- [Exercise details]:
The answer must be one number: how many lines below contain the word "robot".

- [Data records]:
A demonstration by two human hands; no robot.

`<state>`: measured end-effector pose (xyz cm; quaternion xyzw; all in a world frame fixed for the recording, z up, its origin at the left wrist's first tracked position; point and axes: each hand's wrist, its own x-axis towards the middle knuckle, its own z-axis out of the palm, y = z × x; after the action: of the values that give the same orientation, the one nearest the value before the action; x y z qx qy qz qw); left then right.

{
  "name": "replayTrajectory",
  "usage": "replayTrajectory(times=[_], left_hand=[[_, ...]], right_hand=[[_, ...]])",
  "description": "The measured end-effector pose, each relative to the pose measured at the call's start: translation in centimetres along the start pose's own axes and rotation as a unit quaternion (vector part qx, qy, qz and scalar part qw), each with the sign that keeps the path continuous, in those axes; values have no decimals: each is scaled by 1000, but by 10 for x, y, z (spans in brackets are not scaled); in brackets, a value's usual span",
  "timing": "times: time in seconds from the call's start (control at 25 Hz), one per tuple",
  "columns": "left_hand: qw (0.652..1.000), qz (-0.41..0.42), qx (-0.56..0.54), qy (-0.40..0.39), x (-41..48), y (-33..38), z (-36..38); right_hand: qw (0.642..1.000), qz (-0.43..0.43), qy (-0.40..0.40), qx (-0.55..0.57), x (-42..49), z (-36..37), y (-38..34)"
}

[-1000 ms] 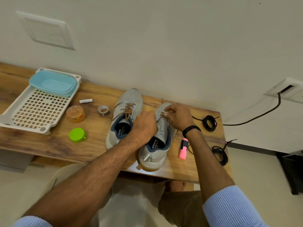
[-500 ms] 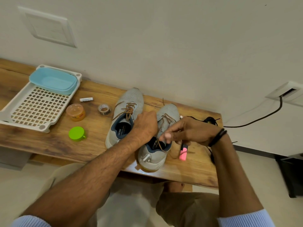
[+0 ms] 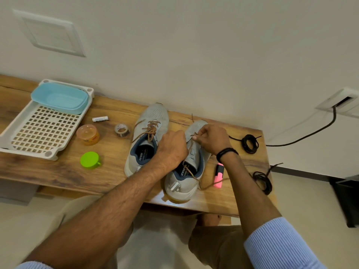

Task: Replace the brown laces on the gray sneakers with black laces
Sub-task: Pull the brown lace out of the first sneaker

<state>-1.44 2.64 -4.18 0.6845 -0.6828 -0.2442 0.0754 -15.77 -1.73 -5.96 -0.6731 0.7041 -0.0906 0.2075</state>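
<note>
- Far left on the bench [image 3: 58,171]: a white slotted tray [image 3: 52,154] with a blue tub [image 3: 59,98] sitting in its far end.
- Just right of the tray: an orange jar [image 3: 87,134], with a green lid [image 3: 90,160] nearer to me and a small white tube [image 3: 100,119] farther back.
- Next along: a roll of tape [image 3: 121,130], lying close to the left sneaker [image 3: 153,117].
- The left sneaker, gray, toe to the wall, carries its tied brown lace [image 3: 150,131] threaded through the eyelets.
- My left hand [image 3: 172,148] sits between the pair, its grip curled down and clamped on the left side of the right sneaker [image 3: 180,183]; the fingertips are hidden under the knuckles.
- The right sneaker, at the bench's near edge, stands with its toe to the wall.
- My right hand [image 3: 211,139], a black band [image 3: 226,152] at the wrist, has its grip pinched together on the loose brown lace [image 3: 191,171] at the far eyelets.
- That lace runs near over the tongue and collar, then trails onto the bench.
- Just right of the sneaker: a pink highlighter [image 3: 218,175], with the lace's trailing end beside it.
- At the right end: the far black lace [image 3: 250,143], coiled, and the near black lace [image 3: 262,180], coiled at the bench's edge, both well apart from my hands.
</note>
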Motion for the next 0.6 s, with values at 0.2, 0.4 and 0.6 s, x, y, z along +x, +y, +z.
replayTrajectory(times=[0.2, 0.4, 0.6], left_hand=[[1000, 3, -6, -5, 1, -2, 0], [1000, 8, -6, -1, 1, -2, 1], [1000, 9, 4, -2, 2, -2, 1]], right_hand=[[968, 64, -3, 241, -7, -12, -3], [690, 99, -129, 705, -24, -60, 5], [556, 110, 8, 824, -29, -88, 32]])
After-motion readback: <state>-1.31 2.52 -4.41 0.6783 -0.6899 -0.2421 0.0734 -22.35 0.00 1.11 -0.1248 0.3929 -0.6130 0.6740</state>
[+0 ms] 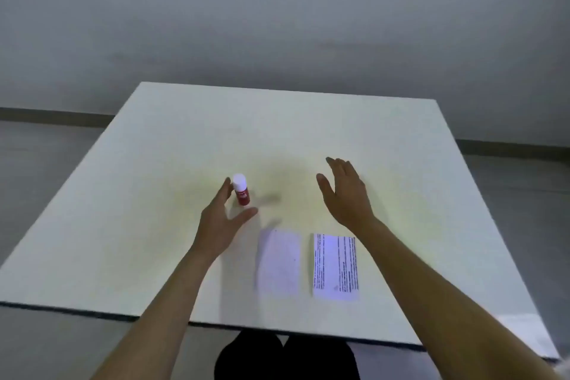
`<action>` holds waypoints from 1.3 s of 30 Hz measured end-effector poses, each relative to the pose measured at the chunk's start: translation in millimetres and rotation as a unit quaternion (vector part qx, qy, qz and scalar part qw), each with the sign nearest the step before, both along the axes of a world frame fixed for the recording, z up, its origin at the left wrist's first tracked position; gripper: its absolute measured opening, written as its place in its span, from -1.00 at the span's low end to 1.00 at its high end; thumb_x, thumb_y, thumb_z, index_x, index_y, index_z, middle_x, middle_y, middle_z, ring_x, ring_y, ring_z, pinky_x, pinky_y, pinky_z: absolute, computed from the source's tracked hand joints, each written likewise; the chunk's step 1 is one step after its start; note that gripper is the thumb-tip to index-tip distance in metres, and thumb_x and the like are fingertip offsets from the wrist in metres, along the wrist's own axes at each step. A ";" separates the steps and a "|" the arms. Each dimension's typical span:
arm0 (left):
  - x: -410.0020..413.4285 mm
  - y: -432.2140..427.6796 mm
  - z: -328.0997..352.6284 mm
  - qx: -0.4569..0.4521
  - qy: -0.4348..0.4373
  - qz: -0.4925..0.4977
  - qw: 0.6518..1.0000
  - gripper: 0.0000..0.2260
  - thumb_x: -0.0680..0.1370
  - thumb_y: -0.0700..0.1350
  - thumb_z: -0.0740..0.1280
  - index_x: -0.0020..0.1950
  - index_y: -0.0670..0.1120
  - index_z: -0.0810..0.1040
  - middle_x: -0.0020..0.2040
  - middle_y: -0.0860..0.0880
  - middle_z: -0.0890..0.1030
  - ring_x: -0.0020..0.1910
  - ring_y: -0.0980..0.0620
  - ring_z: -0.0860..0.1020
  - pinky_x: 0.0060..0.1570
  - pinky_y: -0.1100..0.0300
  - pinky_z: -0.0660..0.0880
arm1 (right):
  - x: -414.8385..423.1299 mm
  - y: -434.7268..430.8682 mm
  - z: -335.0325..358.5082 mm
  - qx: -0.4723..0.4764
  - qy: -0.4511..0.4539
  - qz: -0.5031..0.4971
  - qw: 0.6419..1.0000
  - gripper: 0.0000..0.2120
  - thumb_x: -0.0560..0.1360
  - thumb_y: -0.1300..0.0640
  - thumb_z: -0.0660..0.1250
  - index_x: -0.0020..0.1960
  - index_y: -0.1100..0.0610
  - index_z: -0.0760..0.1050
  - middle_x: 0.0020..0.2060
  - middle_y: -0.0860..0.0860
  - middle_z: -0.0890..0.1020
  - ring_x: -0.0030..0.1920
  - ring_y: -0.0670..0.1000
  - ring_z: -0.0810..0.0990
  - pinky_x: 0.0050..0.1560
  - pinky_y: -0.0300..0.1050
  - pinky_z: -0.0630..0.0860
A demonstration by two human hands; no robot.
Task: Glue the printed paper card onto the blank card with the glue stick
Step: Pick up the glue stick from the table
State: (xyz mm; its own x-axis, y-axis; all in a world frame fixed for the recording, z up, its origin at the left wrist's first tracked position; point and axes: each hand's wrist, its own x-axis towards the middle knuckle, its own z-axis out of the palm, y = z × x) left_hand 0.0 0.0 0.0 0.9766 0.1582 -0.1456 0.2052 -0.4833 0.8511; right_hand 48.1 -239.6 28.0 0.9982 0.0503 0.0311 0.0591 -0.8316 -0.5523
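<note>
Red-bodied, white-capped glue stick (241, 189) stood upright on the white table (160, 139), btwn our left hand's (220, 219) spread fingers, ungripped; right hand (347, 194) open, farther off. Cards lay nearer us.

This looks like a bare, plain room set up for a desk task rather than a lived-in home: a blank grey wall (277, 15) meets a grey floor (37, 157) along a dark skirting strip (52, 116), with nothing hung or standing against it. The only furniture is a plain white table (308, 120) with a dark edge, filling the space beyond and beneath the two outstretched hands. What kind of building it is cannot be told.
</note>
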 end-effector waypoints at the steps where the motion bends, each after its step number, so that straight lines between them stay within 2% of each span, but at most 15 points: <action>1: 3.0 -2.5 -9.6 -0.012 -0.036 0.018 0.999 -0.39 0.44 0.00 0.45 0.45 -0.03 0.33 0.35 0.11 0.49 0.33 0.16 0.42 0.31 0.24 0.31 | 0.6 -0.5 -6.4 0.009 -0.033 0.004 0.999 -0.52 0.61 -0.01 0.11 0.45 0.20 0.25 0.39 0.13 0.39 0.46 0.13 0.27 0.40 0.10 0.27; 4: 8.4 -7.3 -21.3 -0.026 -0.101 0.043 0.994 -0.67 0.47 -0.08 0.41 0.23 0.03 0.53 0.07 0.21 0.62 0.14 0.18 0.54 0.04 0.45 0.37 | -6.2 -3.4 -10.6 0.016 -0.102 0.010 0.995 -0.53 0.61 0.00 0.12 0.44 0.21 0.27 0.38 0.14 0.41 0.43 0.13 0.31 0.36 0.06 0.29; 7: 3.5 -11.8 -32.6 -0.024 -0.145 0.060 0.987 -0.92 0.48 -0.14 0.38 -0.05 -0.04 0.59 -0.12 0.11 0.66 0.02 0.03 0.62 -0.13 0.37 0.40 | -40.1 -9.2 -22.3 0.028 -0.130 0.009 0.991 -0.53 0.61 0.00 0.13 0.45 0.20 0.26 0.40 0.13 0.40 0.42 0.11 0.32 0.35 0.02 0.28; 10: -10.4 -15.5 -23.2 -0.044 -0.163 0.101 0.980 -0.85 0.47 -0.19 0.39 0.03 -0.12 0.62 -0.05 -0.09 0.69 -0.02 -0.08 0.63 -0.12 0.26 0.42 | -76.8 -15.2 -23.4 0.042 -0.118 0.016 0.992 -0.52 0.60 0.00 0.15 0.46 0.17 0.25 0.42 0.12 0.37 0.42 0.11 0.33 0.37 0.02 0.28; 15: -45.8 -27.0 11.5 -0.033 -0.206 0.057 0.976 -0.84 0.42 -0.23 0.43 -0.02 -0.13 0.58 -0.10 -0.07 0.65 -0.17 -0.01 0.59 -0.26 0.46 0.42 | -105.5 -14.1 1.7 0.092 -0.118 0.035 0.988 -0.50 0.53 0.09 0.31 0.43 0.10 0.31 0.35 0.10 0.41 0.24 0.13 0.50 0.22 -0.05 0.41; 18: -55.8 -32.3 29.4 0.018 -0.242 0.024 0.970 -0.81 0.38 -0.26 0.48 -0.05 -0.12 0.58 -0.15 0.01 0.61 -0.13 0.01 0.56 -0.17 0.28 0.44 | -105.3 4.5 25.6 0.291 -0.060 0.014 0.955 -0.42 0.47 0.00 0.40 0.42 0.02 0.30 0.19 0.03 0.51 -0.05 0.08 0.63 -0.05 -0.13 0.48; 20: -61.4 -33.8 36.6 0.064 -0.261 0.006 0.963 -0.79 0.35 -0.25 0.50 -0.07 -0.12 0.57 -0.18 0.03 0.61 -0.15 -0.01 0.56 -0.13 0.17 0.46 | -105.2 15.2 39.2 0.396 0.025 0.000 0.918 -0.38 0.43 -0.23 0.33 0.38 0.05 0.34 0.00 0.06 0.65 -0.26 0.06 0.68 -0.30 -0.15 0.52; 23: -66.5 -33.2 45.9 0.115 -0.289 -0.009 0.950 -0.79 0.34 -0.22 0.52 -0.11 -0.08 0.56 -0.20 0.03 0.60 -0.16 -0.03 0.55 -0.15 0.10 0.48 | -106.4 24.5 56.4 0.362 0.111 0.003 0.925 -0.27 0.40 -0.46 0.07 0.03 0.17 0.56 -0.36 0.15 0.69 -0.53 0.05 0.59 -0.50 -0.24 0.43; 25: -65.9 -33.5 51.9 0.131 -0.308 -0.013 0.942 -0.78 0.33 -0.20 0.53 -0.11 -0.03 0.57 -0.22 0.07 0.56 -0.17 0.01 0.51 -0.19 0.18 0.43 | -102.5 28.0 60.1 0.321 0.111 0.020 0.940 -0.34 0.47 -0.37 0.10 -0.18 0.23 0.58 -0.46 0.14 0.63 -0.61 0.01 0.51 -0.55 -0.28 0.39; 27: -64.2 -34.8 56.8 0.141 -0.324 -0.011 0.936 -0.78 0.32 -0.19 0.53 -0.12 -0.01 0.57 -0.22 0.08 0.54 -0.18 0.04 0.49 -0.23 0.25 0.39 | -98.8 28.4 59.4 0.315 0.097 0.054 0.942 -0.56 0.54 -0.14 0.22 -0.24 0.23 0.54 -0.43 0.12 0.60 -0.60 -0.05 0.49 -0.56 -0.29 0.40; 30: -61.7 -35.4 59.3 0.154 -0.340 -0.009 0.928 -0.78 0.32 -0.20 0.53 -0.12 -0.04 0.58 -0.24 0.08 0.53 -0.17 -0.02 0.51 -0.19 0.16 0.43 | -95.1 20.6 57.8 0.356 0.087 0.127 0.922 -0.84 0.52 0.15 0.33 0.03 0.22 0.49 -0.26 0.07 0.59 -0.42 -0.03 0.59 -0.48 -0.26 0.45; 32: -60.6 -37.2 59.2 0.155 -0.349 -0.015 0.924 -0.79 0.31 -0.21 0.53 -0.12 -0.07 0.59 -0.25 0.07 0.55 -0.16 -0.05 0.54 -0.15 0.08 0.47 | -93.1 17.2 58.0 0.326 0.096 0.125 0.932 -0.70 0.49 0.04 0.37 0.16 0.14 0.44 -0.17 0.05 0.62 -0.37 0.01 0.63 -0.49 -0.24 0.43; 35: -57.2 -43.5 57.0 0.170 -0.366 -0.030 0.915 -0.80 0.31 -0.23 0.53 -0.13 -0.12 0.60 -0.21 0.00 0.64 -0.16 -0.09 0.55 -0.07 -0.06 0.49 | -86.7 18.4 57.2 0.290 0.095 0.070 0.950 -0.59 0.50 -0.19 0.25 -0.07 0.18 0.52 -0.32 0.10 0.65 -0.55 -0.03 0.56 -0.55 -0.25 0.34; 37: -55.1 -45.1 55.2 0.178 -0.372 -0.033 0.911 -0.80 0.31 -0.23 0.53 -0.14 -0.12 0.59 -0.20 -0.02 0.66 -0.16 -0.10 0.55 -0.06 -0.11 0.49 | -81.7 18.1 54.0 0.306 0.060 0.079 0.947 -0.72 0.55 0.00 0.27 -0.18 0.20 0.49 -0.38 0.10 0.61 -0.57 -0.06 0.54 -0.52 -0.20 0.38; 39: -52.4 -43.0 53.4 0.185 -0.376 -0.032 0.907 -0.81 0.31 -0.23 0.53 -0.15 -0.12 0.58 -0.21 -0.02 0.66 -0.16 -0.10 0.55 -0.06 -0.12 0.49 | -77.7 15.6 50.0 0.324 0.052 0.118 0.937 -0.88 0.52 0.14 0.33 -0.06 0.19 0.47 -0.28 0.07 0.59 -0.43 -0.04 0.60 -0.46 -0.21 0.48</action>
State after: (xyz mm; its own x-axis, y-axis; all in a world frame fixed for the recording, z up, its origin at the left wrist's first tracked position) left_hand -52.4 -43.0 53.4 0.7866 -0.0004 0.6174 -0.4048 -0.7554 0.5152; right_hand -29.5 -224.0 78.0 0.9612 0.2736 0.0352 0.1176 -0.2909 -0.9495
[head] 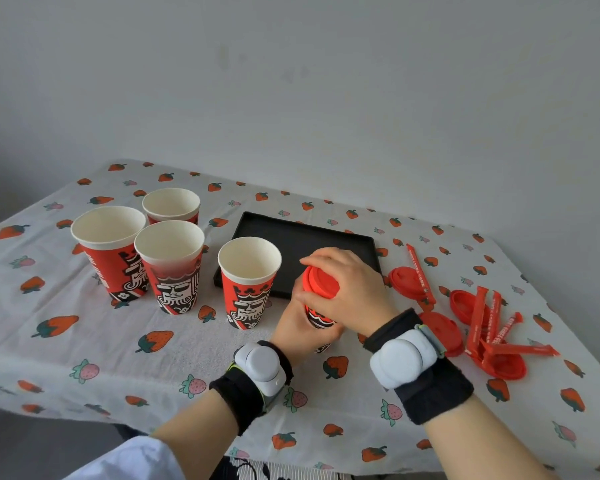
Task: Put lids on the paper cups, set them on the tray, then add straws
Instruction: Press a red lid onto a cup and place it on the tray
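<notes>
One cup (320, 318) (largely hidden): left hand (297, 329) grips it, right hand (349, 289) clasps its lid (321, 280).

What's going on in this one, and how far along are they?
A person is capping a cup: the left hand grips its body while the right hand presses a red lid onto its rim, just in front of the black tray. Four open cups stand to the left, without lids. No cup is on the tray yet. Spare lids and wrapped straws lie to the right, untouched.
</notes>
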Motion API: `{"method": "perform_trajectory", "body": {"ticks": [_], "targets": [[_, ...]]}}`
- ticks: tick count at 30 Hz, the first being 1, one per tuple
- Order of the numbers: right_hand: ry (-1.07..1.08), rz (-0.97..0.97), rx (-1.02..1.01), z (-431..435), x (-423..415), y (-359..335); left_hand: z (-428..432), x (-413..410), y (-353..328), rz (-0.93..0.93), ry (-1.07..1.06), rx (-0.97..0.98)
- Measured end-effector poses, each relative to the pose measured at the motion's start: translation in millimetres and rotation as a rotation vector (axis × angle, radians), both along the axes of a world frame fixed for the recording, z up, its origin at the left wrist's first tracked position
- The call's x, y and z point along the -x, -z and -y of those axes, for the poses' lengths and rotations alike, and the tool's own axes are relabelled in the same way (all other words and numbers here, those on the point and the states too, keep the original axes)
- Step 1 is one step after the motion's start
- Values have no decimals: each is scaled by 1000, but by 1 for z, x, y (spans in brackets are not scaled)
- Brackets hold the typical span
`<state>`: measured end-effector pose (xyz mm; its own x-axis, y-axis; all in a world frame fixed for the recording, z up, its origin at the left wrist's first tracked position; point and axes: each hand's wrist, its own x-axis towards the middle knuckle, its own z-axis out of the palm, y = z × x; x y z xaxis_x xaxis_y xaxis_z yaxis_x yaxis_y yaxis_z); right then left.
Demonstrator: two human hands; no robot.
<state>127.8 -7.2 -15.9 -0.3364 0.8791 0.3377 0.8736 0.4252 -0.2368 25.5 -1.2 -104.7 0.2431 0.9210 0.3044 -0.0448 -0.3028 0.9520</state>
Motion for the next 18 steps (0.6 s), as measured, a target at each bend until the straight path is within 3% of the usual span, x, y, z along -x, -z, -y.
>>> {"method": "perform_trajectory", "body": {"ticks": [10, 18], "targets": [[27, -91, 108, -2, 1, -4, 0, -2, 2, 25, -17, -12], [25, 42, 154, -7, 1, -6, 0, 0, 3, 36, 14, -14]]}}
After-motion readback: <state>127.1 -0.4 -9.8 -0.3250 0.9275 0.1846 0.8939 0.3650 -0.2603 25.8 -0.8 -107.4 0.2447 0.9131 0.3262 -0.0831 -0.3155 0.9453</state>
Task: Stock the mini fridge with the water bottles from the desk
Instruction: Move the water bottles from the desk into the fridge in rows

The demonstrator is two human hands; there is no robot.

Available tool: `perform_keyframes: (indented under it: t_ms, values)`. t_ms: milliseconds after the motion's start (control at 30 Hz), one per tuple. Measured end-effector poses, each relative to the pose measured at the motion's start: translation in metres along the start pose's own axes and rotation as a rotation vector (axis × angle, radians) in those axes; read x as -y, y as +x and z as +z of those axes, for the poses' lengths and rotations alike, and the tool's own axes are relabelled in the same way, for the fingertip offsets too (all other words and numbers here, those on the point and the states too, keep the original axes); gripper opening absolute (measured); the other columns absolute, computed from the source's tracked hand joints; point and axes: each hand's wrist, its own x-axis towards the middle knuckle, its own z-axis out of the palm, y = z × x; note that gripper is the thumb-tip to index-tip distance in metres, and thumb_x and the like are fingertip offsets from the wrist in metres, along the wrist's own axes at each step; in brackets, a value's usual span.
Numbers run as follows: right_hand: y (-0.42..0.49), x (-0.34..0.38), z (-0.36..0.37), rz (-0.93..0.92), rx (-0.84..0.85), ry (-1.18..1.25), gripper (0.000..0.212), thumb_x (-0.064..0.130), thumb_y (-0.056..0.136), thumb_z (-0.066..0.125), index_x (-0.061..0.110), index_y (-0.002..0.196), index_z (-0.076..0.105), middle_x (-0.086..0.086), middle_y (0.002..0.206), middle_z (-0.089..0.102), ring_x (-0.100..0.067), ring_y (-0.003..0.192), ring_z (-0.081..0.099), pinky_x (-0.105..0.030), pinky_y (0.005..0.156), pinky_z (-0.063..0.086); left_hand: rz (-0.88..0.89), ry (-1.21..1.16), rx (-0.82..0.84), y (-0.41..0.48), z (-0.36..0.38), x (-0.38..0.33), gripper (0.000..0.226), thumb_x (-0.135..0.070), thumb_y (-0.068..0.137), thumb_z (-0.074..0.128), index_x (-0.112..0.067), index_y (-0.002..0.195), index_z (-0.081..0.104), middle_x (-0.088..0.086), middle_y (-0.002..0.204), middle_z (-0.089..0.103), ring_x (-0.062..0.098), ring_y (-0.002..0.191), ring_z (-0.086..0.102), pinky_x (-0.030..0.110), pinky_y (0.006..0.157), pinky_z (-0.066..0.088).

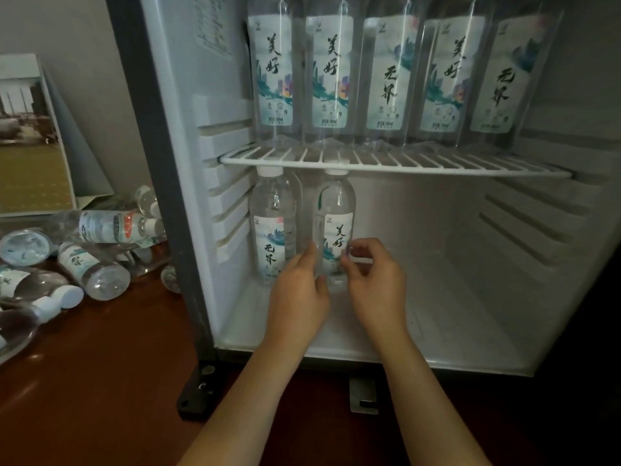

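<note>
Second lower-floor bottle (334, 230), upright just beside the first bottle (272, 230) under the wire shelf (396, 163), is pinched between left hand (297, 290) and right hand (373, 274); placement judged in hand, release and fetching from the table (100, 381) required next.

Open white mini fridge (504, 297): five clear plastic water bottles with pale printed labels (383, 75) stand upright on its wire shelf. Two more stand below at left, white-capped. Further bottles lie scattered on the reddish-brown wooden desk (100, 381).
</note>
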Motion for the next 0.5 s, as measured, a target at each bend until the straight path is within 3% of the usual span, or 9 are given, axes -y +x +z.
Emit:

- [Task response]:
4